The main goals of this assignment are twofold: create the initial design of your project database schema, and import as much data into your group database as possible.

  1. Determine what data will be necessary for your application. You should brainstorm as a group what relations and attributes you will need before moving on to Step 2.

  2. Write CREATE TABLE statements for group database. Pick suitable data types for each attribute; see the PostgreSQL docs for a list of available options. Determine which attributes will be NOT NULL. For each table, write a brief one-sentence description in a COMMENT statement.

  3. Develop SQL queries to \copy the data from CSV or other files. After debugging your queries, paste them into a shell script to perform the actual import on the database server (see example below).

  4. Identify PRIMARY KEY and FOREIGN KEY constraints for each relation. Write ALTER TABLE statements to enforce these constraints after you import the data. Determine the "drop order" of your tables based on foreign key dependencies, and write DROP TABLE statements for future use (i.e., when making changes to your design).
  5. Write an SQL script to count the number of rows in each of your tables. After importing the data in the previous step, check to make sure the counts are what you expect them to be. (If a table has too many or two few rows, then there was a problem with the import.)

  6. Create a database diagram (e.g., using Dia or other software) that summarizes your tables and any constraints. Write the number of rows in the "comment" property of each table, and be sure to check the "comment visible" option. Your diagram should fit on a single page.

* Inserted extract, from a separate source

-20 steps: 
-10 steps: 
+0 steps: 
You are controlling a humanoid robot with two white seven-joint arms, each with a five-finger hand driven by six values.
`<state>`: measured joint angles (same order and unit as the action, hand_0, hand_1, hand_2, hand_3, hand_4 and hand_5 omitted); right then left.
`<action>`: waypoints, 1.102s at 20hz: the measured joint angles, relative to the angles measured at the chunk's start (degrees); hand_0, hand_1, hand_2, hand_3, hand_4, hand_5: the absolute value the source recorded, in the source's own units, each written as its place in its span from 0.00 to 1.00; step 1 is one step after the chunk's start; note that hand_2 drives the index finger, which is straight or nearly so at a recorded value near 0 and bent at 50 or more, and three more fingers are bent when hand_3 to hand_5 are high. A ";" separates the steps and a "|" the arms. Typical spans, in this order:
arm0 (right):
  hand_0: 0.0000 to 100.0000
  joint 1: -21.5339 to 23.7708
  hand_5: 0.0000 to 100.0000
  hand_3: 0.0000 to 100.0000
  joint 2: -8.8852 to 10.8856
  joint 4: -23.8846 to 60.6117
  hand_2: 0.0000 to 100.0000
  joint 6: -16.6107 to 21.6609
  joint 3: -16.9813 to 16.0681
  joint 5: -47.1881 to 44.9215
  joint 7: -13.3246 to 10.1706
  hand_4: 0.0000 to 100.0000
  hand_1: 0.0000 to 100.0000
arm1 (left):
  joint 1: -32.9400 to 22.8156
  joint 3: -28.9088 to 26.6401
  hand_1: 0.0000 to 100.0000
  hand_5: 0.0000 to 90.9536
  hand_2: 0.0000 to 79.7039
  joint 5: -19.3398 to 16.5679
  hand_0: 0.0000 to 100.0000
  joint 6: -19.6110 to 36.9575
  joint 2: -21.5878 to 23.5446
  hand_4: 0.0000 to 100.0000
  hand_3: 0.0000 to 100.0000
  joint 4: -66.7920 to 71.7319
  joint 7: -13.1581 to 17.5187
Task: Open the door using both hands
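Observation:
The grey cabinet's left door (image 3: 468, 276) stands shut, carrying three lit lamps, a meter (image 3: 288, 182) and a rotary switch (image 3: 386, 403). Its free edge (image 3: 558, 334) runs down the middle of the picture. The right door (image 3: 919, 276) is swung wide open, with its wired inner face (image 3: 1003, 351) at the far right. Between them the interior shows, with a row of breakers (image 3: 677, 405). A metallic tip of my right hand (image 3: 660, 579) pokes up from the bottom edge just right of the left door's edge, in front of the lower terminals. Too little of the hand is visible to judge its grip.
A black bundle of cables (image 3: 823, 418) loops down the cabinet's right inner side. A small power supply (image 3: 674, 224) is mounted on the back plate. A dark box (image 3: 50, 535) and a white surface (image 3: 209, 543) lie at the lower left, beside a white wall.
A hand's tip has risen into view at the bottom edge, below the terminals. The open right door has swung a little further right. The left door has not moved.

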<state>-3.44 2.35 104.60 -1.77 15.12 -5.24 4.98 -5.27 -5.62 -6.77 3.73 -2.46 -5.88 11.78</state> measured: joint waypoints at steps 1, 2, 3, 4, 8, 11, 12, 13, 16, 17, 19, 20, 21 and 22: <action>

  7. Finally, write a README.md file that documents the steps needed to re-create your database from scratch. It will be useful both during the semester and after the course ends.

Beginning with this assignment, we will use GitHub to manage and submit your group project files. Remember to commit and push your changes as you work on the project. Each member of your team must make at least one commit, and all commits should have a brief comment. When I browse your submission history, it should show evidence of incremantal work (i.e., not just one big commit at the end by a single team member).

Getting Started

The following files are provided as a template for your solution. You don't need to use all of these files -- just modify the ones you actually plan to use in your project. One team member should save them into your schema directory, run the command git add on each file, then git commit -m "added GP2 template files", and finally git push. The rest of the team should be able to see/edit the files after running git pull.

Step File Contents
1 college.csv Example optional NCES data set
2 create.sql DROP/CREATE table statements
3 copy.sh Script to COPY and \copy data
4 alter.sql Add primary and foreign key constraints
5 stats.sql Analyze the tables and count the rows
6 schema.dia Database diagram with row counts
7 README.md Steps for creating your database

Do not store large files in your repository. Instead, provide a link to where you downloaded them in your README.md file. But it's okay to store smaller (less than 2MB) data sets such as Excel spreadsheets, PDF files, and CSV data edited by hand.